The result of wanting the mundane explained as narrative is headlines (and segment lead-ins) like: Disappointing reports help push US stocks down and the subsequent Stocks open higher on Wall Street ahead of Fed. Blast those disappointing reports and their linear cause and effect on the stock market! Huzzah the subsequent expectation of a positive report and its opposing effect on the actual reports! Quick, bring in an octobox and find every single angle and opposing viewpoint. Now cut to advertisement for financial services to either “take advantage” of these reports/viewpoints for one low flat rate, or services that have even more professionals make sense of these dueling ideas. Repeat for infinity.

The result is viewers churned to death trying to chase the narrative to the pot of gold at the end of the rainbow, or an abdication of their financial future to the firm with the best retirement fantasy montage (sailboat, vineyard, I’ll take two of both). Both are not optimal outcomes.

As long as humans prefer their information in narrative format and financial service firms have something to sell, we’re going to have this problem. My personal feeling is that none of this is implicit or somehow dishonest or disingenuous. The financial service providers are providing services and so is the financial media. The users of the respective products have the final say on who gets their money and attention. The fact is markets mostly fluctuate day-to-day because of buyers and sellers, unknown to one another,  making decisions they feel will better their lot in life for a variety or reasons. If there is a problem with the financial media, it is that the producers are too good at getting into the “variety of reasons”. The only true solution is to ignore these day-to-day happenings.

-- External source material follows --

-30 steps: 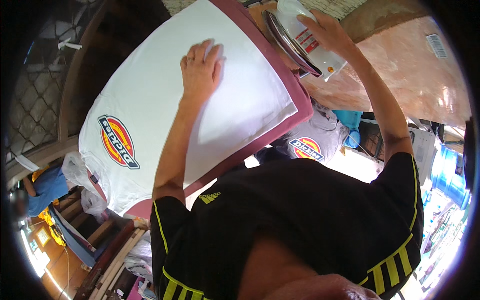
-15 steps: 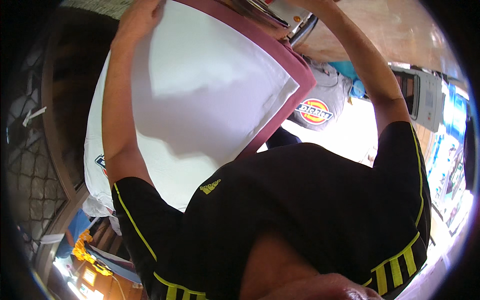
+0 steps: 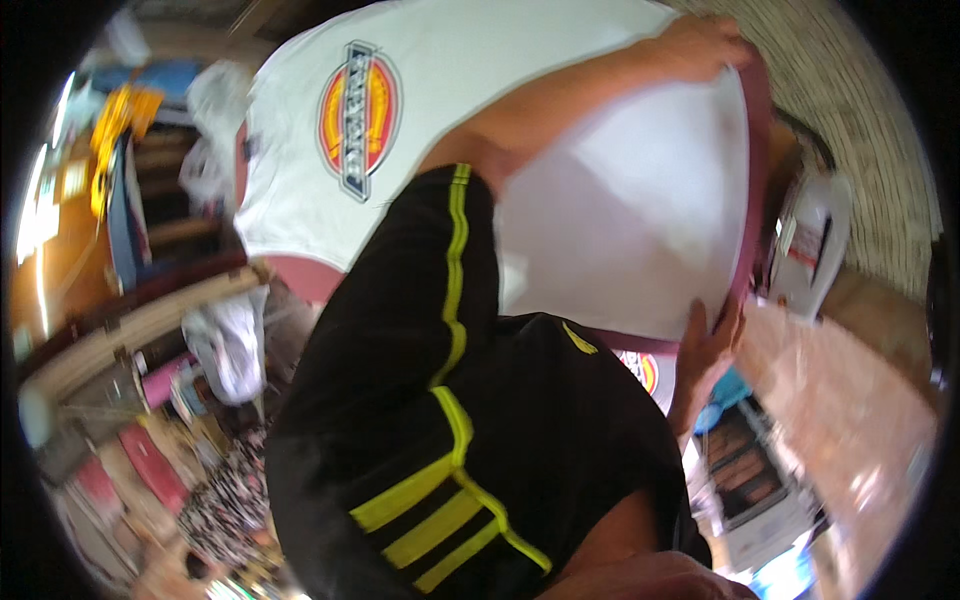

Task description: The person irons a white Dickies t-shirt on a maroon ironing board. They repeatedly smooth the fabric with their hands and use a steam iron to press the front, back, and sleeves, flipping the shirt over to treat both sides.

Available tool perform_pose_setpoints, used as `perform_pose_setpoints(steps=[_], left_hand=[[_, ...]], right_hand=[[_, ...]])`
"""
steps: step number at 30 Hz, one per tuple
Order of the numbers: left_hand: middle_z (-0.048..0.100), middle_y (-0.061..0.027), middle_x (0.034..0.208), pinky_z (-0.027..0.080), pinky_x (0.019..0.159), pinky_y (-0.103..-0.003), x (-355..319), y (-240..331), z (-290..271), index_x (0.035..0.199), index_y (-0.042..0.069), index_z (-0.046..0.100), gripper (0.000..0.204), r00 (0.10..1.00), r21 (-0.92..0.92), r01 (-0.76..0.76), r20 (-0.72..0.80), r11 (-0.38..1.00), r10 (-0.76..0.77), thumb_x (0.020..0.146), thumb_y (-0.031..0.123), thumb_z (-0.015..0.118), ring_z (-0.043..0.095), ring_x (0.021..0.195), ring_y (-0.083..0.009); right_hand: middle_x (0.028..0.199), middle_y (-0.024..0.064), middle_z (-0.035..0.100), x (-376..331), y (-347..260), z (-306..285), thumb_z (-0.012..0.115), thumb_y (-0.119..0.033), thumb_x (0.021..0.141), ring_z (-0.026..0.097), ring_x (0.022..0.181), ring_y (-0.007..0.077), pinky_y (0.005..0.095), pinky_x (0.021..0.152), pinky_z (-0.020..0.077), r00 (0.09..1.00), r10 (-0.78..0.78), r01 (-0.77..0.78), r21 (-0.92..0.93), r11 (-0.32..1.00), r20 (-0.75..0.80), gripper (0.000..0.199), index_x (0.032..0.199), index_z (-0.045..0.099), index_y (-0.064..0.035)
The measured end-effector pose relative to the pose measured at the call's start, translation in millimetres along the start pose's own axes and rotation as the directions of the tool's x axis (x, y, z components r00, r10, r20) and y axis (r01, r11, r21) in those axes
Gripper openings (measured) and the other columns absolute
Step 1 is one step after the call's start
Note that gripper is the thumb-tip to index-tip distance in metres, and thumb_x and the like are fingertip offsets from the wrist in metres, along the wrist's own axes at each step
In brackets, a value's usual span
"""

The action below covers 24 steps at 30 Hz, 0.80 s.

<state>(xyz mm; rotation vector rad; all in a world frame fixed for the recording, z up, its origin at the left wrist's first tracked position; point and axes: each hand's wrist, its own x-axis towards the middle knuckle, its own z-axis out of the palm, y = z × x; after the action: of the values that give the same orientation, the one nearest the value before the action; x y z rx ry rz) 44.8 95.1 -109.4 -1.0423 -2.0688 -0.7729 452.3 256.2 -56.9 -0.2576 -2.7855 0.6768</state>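
A white T-shirt [image 3: 610, 240] with a round red and yellow print lies spread on a padded maroon board [image 3: 757, 140]. Stretched across the shirt, my left arm ends at its hem, where my left hand [image 3: 700, 48] has its fingers curled on the cloth near the far corner. At the near corner of the same hem, my right hand [image 3: 706, 345] grips the edge, its thumb on top of the white cloth and its fingers along the maroon border. Some fingertips of both hands are hidden.
Just beyond the hem stands a white plastic appliance [image 3: 812, 240], possibly a clothes iron. Brown boards [image 3: 840, 390] lie at the right, near a grey-white appliance [image 3: 755, 490]. Plastic bags [image 3: 228, 345] and a patterned cloth [image 3: 225, 500] are at the left.
My view has turned, so the shirt's print now shows fully. My left hand has come to the far hem corner. My right hand, formerly cut off beyond the board, is now at the near corner.
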Motion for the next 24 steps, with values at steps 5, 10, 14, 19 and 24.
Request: perform_pose_setpoints(steps=[5,10,14,19,24], left_hand=[[0.060,-0.0098,0.115,0.051,0.087,-0.048,-20.0,52.9,-56.9,0.114,0.022,0.066,0.029,0.945,0.224,0.260,0.139,0.939,-0.295,0.086,0.022,0.067,0.060,0.110,-0.0318],[0.054,-0.0141,0.128,0.048,0.091,-0.051,-32.6,86.8,-92.1,0.130,0.019,0.055,0.048,0.928,0.119,0.362,0.044,0.925,-0.369,0.086,0.029,0.071,0.056,0.116,-0.0358],[0.053,-0.0149,0.127,0.041,0.094,-0.057,-97.3,150.9,-172.6,0.127,0.014,0.054,0.049,0.881,0.195,0.438,0.099,0.877,-0.462,0.085,0.031,0.072,0.049,0.121,-0.0356],[0.055,-0.0169,0.119,0.039,0.091,-0.054,-202.1,223.4,-303.9,0.118,0.008,0.056,0.036,0.680,0.429,0.681,-0.068,0.594,-0.731,0.087,0.021,0.068,0.050,0.117,-0.0350],[0.054,-0.0222,0.122,0.040,0.098,-0.050,-306.0,215.1,-422.1,0.115,0.001,0.056,0.030,0.397,0.620,0.778,-0.357,0.103,-0.846,0.089,0.014,0.062,0.051,0.116,-0.0375]], right_hand=[[0.119,0.0280,0.065,2.3,20.9,-11.3,0.068,-0.014,0.092,0.065,0.110,0.0400,0.0448,0.091,0.0520,0.983,-0.069,0.042,0.161,0.986,0.169,0.044,0.129,0.055,0.0041],[0.109,0.0225,0.068,18.1,21.4,-18.6,0.066,-0.012,0.093,0.069,0.097,0.0332,0.0414,0.083,0.0535,0.968,-0.116,0.059,0.246,0.968,0.223,0.043,0.131,0.053,0.0022],[0.095,0.0183,0.065,24.4,27.2,-19.5,0.066,-0.008,0.091,0.062,0.078,0.0283,0.0400,0.072,0.0511,0.959,-0.120,0.082,0.155,0.985,0.258,0.042,0.130,0.054,0.0020],[0.098,0.0165,0.063,47.9,7.2,-24.1,0.067,-0.004,0.089,0.059,0.082,0.0260,0.0387,0.072,0.0493,0.937,-0.213,0.183,0.130,0.974,0.277,0.040,0.127,0.055,0.0000],[0.121,0.0177,0.059,77.1,-51.4,19.0,0.066,-0.013,0.092,0.056,0.113,0.0353,0.0459,0.094,0.0451,0.673,-0.721,0.696,0.189,0.693,0.163,0.039,0.128,0.056,-0.0025]])
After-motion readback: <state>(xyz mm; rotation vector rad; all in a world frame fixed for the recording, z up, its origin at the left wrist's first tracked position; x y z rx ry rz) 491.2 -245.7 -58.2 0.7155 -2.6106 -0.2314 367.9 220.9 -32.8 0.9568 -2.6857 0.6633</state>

This would result in a lot of dead airtime and will never happen. The way to mitigate the damage to the investing public more responsible voices on air advocating for the viewer (just have to make sure they can hold their own). Remember, the viewer decides whether or not they will pay attention to the Octobox. You can always turn it off.

Jared Woodard, Condor Options, @condoroptions: I’d carve out some grown-up time where the eyeball-maximizing, circus business model gives way to whatever smart guests really want to talk about. Professional jargon is allowed as long as you explain yourself, segments last longer than 30 seconds, and there’s a debate show, like the old Crossfire show on CNN, where you have to present evidence for your conclusions. I would cut out all the goldbug/anti-government stuff, which has limited appeal in a stable economy. Also, I would get Bart Chilton to commit to a regular story time / pop culture review segment.

Wesley R. Gray, Ph.D., TurnkeyAnalyst & Empiritrage, @turnkeyanalyst & @empiritrage: I love being entertained. Why change it?

Kid Dynamite, Kid Dynamite’s World, @kiddynamiteblog: This is related to the mandatory savings question.  The answer is NO – financial TV cannot be fixed because people are greedy, stupid, and lazy.  Financial TV is catered toward the TELL ME HOW TO MAKE EASY MONEY NOW mentality that dominates the American financial psyche.   No one wants to watch intelligent financial discourse – they just want to read 140 character trade recos on Stocktwits…

Josh Brown, The Reformed Broker, @reformedbroker: Duh, the Josh Brown show. And my show is about investing – INVESTING, portfolio management, matching capital with liabilities, retirement income, strategies, probabilistic planning, financial technology breakthroughs and career advice. It is definitely not about stock picks or “trading the news”, there’s plenty of that already.